Overall, homeownership is more prevalent with older generations than younger generations, with 79% of baby boomers owning a home, 71% of Gen Xers, 52% of millennials and 26% of adult Gen Zers.
In 2022, the largest 10-year age cohort of homebuyers were those ages 25 to 34, who bought 33% of primary homes, followed by those ages 35 to 44, who bought 27% of them. In contrast, homebuyers under the age of 25 made up just 6% of home purchases in 2022.

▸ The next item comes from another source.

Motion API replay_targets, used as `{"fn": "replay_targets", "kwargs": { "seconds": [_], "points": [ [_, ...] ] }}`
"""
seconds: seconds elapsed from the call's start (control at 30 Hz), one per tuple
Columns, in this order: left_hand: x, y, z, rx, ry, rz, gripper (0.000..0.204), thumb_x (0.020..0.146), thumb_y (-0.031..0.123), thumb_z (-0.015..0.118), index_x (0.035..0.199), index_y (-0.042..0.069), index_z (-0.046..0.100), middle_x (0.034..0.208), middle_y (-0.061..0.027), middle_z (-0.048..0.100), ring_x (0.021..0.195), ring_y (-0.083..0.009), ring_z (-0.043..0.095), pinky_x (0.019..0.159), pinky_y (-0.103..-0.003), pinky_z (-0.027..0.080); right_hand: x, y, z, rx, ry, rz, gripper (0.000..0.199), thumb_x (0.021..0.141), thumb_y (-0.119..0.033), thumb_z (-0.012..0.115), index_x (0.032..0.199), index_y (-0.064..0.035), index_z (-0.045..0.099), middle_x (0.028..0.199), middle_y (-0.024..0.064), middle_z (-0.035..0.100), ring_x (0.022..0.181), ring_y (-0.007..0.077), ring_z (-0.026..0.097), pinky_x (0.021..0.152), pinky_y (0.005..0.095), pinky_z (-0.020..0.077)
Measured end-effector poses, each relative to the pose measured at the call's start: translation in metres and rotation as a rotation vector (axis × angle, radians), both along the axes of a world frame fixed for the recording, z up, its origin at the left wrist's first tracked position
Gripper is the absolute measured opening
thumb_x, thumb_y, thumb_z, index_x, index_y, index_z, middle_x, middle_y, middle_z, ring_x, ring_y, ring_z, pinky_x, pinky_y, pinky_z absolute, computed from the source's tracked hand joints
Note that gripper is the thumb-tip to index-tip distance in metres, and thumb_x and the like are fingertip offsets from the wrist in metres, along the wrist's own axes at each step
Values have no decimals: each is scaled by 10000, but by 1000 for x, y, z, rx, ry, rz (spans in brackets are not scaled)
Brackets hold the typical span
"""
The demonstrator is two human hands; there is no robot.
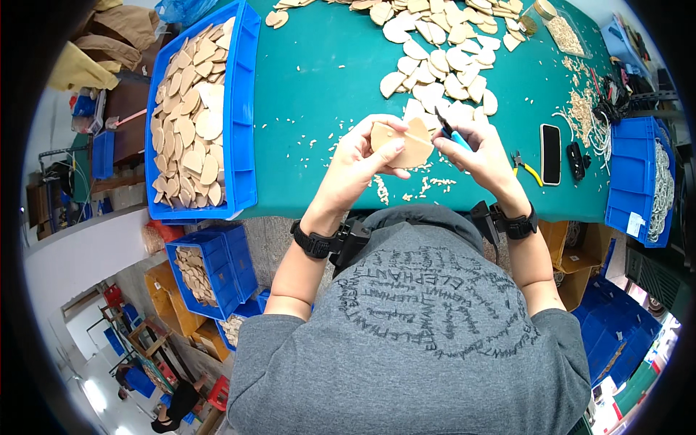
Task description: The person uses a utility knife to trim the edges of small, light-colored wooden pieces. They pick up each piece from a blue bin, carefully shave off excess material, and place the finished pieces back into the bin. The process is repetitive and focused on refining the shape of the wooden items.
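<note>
While the left hand (353, 156) was clamped on a flat, tan, rounded-edged piece (412, 151), thumb across the near face, the right hand (480, 152) was closed around a pair of blue-handled pliers (457, 138) with a dark metal nose. The piece was held up between both hands, above the near part of a green, smooth worktop (312, 94). The pliers' nose pointed up and away from the body, just beside the right edge of the piece; whether the right fingertips touched that edge, could not tell. Small pale pellet-like bits (426, 190) lay scattered below the hands, close to the near edge. Beyond the hands, a loose heap of flat tan pieces (457, 83) spread toward the far edge. On the left, a deep blue plastic bin (245, 109) stood filled with similar pieces. Right of the right hand, a pair of yellow-handled pliers (533, 174) lay near a black-screened phone with a pale rim (550, 154), and a small black object (577, 160) sat just beside the phone. Farther up on that side, a clear plastic container (567, 36) lay with pale bits in it, more bits spilled nearby. At the far right, a blue plastic crate (628, 170) held pale, cord-like strands (660, 192). Both wrists wore black straps (315, 240).
</note>
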State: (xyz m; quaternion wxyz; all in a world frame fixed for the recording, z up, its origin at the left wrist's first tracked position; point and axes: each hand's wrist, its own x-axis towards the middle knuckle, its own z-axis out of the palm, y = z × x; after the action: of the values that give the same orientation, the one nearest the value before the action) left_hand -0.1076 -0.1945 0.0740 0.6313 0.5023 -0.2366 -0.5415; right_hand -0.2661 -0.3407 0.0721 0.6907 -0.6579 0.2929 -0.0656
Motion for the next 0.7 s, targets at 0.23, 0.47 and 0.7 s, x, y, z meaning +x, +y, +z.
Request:
{"fn": "replay_targets", "kwargs": {
  "seconds": [0.23, 0.47, 0.7],
  "points": [
    [10, 18, -5, -54, 342, 65, 315, 906, 151, 572, 1168, 22, 456, 1083, -120, 580, 898, -162, 633, 621, -244, 582, 23, 21, 8, 193, -209, -5, 300, 805, -211, 705, 1003, -16, 592, 822, 32, 603, 712, 82, 561, 655, 230, 473],
    [23, 44, -4, -100, 389, 105, 312, 905, 161, 575, 1158, 19, 458, 1072, -116, 587, 901, -151, 628, 614, -236, 579, 50, 39, 9, 258, -206, 66, 281, 813, -225, 692, 972, -24, 576, 812, 21, 577, 732, 98, 552, 665, 237, 440],
    [40, 77, -3, -74, 314, 224, 289, 902, 156, 576, 1143, 31, 478, 1056, -95, 570, 887, -141, 613, 591, -249, 574, 88, 70, -3, 440, -241, 64, 193, 893, -195, 576, 974, -24, 537, 765, 30, 538, 692, 110, 527, 656, 247, 434]
  ]
}}
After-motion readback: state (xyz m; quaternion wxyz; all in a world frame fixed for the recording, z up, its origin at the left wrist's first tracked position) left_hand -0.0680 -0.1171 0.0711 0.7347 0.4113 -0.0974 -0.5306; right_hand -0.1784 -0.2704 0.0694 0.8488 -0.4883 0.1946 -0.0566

However, when broken down into different metro areas, Gen Z homebuyers are more prevalent in more affordable areas. People under the age of 25 bought 8.9% of primary homes sold in Virginia Beach, Virginia in 2022, more than anywhere else in the country. The rest of the top five was made up by Cincinnati, Ohio (8.5%), Detroit, Michigan (7.9%), St. Louis, Missouri (7.5%), and Indianapolis, Indiana (7.1%).
In these five metro areas, the typical Gen Z homebuyer paid $255,000 or less for their home in 2022. Nationwide, in 2022, the typical primary residence purchased by a Gen Zer cost $235,000 and came with a $10,000 down payment (assuming a conventional loan). In comparison, 25- to 34-year-olds typically spend $355,000 on a home with a $30,000 down payment and 45- to 54-year-olds spend $405,000 with a $50,000 down payment.
Instead of being concentrated in lower cost areas, homebuyers ages 25 to 34 purchased homes in technology hubs. In 2022, older Gen Zers and young millennials purchased 41.4% of homes sold in Seattle, 40.6% of homes in Philadelphia, 39.8% of homes in Pittsburgh, 39.7% of homes in San Jose, California, and 39.6% of homes in Austin, Texas.